It was desirable that the sense of the people should operate
in the choice of the person to whom so important a trust was to be
confided. This end will be answered by committing the right of making
it, not to any preestablished body, but to men chosen by the people
for the special purpose, and at the particular conjuncture.
It was equally desirable, that the immediate election should
be made by men most capable of analyzing the qualities adapted to the
station, and acting under circumstances favorable to deliberation, and
to a judicious combination of all the reasons and inducements which
were proper to govern their choice. A small number of persons,
selected by their fellow-citizens from the general mass, will be most
likely to possess the information and discernment requisite to such
complicated investigations.
It was also peculiarly desirable to afford as little
opportunity as possible to tumult and disorder. This evil was not
least to be dreaded in the election of a magistrate, who was to have
so important an agency in the administration of the government as the
President of the United States. But the precautions which have been so
happily concerted in the system under consideration, promise an
effectual security against this mischief. The choice of SEVERAL, to
form an intermediate body of electors, will be much less apt to
convulse the community with any extraordinary or violent movements,
than the choice of ONE who was himself to be the final object of the
public wishes. And as the electors, chosen in each State, are to
assemble and vote in the State in which they are chosen, this detached
and divided situation will expose them much less to heats and
ferments, which might be communicated from them to the people, than if
they were all to be convened at one time, in one place.
Nothing was more to be desired than that every practicable
obstacle should be opposed to cabal, intrigue, and corruption. These
most deadly adversaries of republican government might naturally have
been expected to make their approaches from more than one querter, but
chiefly from the desire in foreign powers to gain an improper
ascendant in our councils. How could they better gratify this, than by
raising a creature of their own to the chief magistracy of the Union?
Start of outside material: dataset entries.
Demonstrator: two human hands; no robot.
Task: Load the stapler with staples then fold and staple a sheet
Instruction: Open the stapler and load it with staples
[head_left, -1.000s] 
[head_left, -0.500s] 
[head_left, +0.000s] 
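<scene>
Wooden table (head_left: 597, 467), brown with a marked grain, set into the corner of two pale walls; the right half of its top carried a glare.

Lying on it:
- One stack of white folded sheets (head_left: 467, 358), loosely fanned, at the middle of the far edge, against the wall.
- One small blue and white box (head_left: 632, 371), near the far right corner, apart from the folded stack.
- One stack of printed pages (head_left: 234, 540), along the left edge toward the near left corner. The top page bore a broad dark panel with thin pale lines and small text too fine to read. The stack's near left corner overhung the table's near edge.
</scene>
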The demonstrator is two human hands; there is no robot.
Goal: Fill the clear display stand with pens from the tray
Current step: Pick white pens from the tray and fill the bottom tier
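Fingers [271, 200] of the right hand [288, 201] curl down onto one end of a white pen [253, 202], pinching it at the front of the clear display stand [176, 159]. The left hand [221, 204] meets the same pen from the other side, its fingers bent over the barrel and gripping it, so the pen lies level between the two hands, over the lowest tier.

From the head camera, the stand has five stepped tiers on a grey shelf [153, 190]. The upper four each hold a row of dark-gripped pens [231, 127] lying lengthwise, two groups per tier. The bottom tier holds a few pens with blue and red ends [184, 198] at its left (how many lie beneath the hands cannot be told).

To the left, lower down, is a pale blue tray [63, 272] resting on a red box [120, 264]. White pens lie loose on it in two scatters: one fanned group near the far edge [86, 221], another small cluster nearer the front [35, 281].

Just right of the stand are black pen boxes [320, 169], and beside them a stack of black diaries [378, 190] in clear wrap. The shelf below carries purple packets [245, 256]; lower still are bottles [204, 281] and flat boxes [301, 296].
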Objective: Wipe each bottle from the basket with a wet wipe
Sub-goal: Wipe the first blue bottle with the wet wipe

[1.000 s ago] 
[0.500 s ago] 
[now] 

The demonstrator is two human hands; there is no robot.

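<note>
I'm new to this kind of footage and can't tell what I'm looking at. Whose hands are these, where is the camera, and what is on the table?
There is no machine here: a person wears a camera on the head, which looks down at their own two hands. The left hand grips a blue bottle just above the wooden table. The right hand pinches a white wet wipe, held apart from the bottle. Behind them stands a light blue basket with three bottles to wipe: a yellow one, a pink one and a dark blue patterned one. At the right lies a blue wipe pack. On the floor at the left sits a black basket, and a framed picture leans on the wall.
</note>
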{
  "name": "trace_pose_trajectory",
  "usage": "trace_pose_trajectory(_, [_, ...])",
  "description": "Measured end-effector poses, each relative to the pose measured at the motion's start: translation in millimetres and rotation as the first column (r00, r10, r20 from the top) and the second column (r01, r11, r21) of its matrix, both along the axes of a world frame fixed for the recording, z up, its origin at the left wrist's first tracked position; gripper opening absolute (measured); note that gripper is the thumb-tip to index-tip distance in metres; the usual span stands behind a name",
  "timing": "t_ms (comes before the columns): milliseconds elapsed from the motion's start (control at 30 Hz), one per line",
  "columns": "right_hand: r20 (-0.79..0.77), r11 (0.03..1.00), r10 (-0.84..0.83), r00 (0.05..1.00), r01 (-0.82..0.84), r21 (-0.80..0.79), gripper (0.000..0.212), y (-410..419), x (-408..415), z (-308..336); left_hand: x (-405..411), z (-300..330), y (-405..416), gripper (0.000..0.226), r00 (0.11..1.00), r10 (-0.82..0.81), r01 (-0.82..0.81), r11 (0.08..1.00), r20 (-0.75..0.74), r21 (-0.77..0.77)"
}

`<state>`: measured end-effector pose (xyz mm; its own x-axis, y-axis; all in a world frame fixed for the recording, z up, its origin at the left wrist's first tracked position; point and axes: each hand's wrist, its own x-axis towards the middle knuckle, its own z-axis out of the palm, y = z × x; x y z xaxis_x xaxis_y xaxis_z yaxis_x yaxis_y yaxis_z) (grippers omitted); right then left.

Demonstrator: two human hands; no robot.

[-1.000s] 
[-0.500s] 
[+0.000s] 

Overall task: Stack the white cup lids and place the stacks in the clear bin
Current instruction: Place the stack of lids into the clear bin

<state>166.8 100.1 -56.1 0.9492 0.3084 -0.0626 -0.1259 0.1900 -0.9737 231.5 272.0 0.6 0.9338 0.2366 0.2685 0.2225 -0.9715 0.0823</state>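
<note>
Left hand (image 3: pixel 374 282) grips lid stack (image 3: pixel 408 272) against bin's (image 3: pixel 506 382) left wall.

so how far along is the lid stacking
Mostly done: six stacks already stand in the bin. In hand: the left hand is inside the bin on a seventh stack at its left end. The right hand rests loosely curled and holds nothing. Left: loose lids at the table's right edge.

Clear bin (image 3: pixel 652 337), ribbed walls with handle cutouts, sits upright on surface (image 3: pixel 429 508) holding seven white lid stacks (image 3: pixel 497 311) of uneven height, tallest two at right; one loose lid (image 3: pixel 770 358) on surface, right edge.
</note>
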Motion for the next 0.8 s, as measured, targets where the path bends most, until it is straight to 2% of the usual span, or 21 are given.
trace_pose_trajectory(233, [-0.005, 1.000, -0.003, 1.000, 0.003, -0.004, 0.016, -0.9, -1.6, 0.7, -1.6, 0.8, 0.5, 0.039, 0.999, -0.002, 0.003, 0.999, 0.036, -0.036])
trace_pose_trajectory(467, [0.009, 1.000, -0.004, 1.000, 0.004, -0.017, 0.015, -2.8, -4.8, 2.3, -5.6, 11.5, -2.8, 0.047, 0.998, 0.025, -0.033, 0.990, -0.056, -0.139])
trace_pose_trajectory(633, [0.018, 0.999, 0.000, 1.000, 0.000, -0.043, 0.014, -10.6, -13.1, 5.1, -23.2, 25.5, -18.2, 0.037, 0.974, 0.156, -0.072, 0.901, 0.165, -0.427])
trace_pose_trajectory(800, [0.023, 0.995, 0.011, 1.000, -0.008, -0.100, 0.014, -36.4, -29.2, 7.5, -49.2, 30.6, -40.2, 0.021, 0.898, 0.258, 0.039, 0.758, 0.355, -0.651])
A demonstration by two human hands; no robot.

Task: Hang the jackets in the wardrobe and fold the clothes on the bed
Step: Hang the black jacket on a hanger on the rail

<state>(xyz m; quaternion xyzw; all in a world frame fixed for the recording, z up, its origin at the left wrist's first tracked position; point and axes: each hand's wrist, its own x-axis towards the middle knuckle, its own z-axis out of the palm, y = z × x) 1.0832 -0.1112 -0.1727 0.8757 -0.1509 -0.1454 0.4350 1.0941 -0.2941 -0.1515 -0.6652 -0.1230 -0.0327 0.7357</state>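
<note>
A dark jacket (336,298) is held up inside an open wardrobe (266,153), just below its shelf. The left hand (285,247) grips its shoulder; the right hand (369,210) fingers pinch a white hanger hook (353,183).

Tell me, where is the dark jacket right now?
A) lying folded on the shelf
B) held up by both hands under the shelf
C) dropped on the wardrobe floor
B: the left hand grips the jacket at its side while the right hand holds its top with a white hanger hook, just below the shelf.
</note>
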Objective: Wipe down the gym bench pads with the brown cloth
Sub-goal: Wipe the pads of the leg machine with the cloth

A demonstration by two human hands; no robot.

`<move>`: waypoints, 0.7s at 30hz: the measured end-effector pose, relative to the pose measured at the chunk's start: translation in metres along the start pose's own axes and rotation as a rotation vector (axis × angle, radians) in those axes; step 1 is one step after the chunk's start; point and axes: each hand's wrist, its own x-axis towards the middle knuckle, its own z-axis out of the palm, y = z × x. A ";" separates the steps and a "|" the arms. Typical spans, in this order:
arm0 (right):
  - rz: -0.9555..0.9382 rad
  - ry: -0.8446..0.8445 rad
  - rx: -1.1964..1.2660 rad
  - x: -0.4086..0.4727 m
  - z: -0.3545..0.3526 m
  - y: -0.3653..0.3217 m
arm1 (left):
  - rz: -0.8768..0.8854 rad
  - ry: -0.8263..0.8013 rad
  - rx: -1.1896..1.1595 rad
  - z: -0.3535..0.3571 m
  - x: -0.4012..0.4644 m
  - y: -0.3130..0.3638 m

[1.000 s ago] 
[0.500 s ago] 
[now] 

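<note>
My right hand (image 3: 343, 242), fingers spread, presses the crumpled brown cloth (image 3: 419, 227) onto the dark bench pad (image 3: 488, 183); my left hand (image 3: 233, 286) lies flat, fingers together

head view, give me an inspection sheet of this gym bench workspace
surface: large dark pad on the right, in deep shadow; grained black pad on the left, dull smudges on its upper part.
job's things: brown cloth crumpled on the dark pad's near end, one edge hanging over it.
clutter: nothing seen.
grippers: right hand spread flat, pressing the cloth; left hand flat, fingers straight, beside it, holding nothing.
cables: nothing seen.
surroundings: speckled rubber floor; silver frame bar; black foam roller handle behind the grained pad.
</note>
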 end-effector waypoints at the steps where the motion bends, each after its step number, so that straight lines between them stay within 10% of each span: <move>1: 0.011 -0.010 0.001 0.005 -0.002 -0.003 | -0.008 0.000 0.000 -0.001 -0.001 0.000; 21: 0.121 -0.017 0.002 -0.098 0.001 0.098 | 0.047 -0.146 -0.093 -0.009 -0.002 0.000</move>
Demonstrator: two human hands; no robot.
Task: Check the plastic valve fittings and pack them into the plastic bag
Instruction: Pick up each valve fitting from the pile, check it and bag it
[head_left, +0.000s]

But the convention have guarded against all danger of this sort, with
the most provident and judicious attention. They have not made the
appointment of the President to depend on any preexisting bodies of
men, who might be tampered with beforehand to prostitute their votes;
but they have referred it in the first instance to an immediate act of
the people of America, to be exerted in the choice of persons for the
temporary and sole purpose of making the appointment. And they have
excluded from eligibility to this trust, all those who from situation
might be suspected of too great devotion to the President in office.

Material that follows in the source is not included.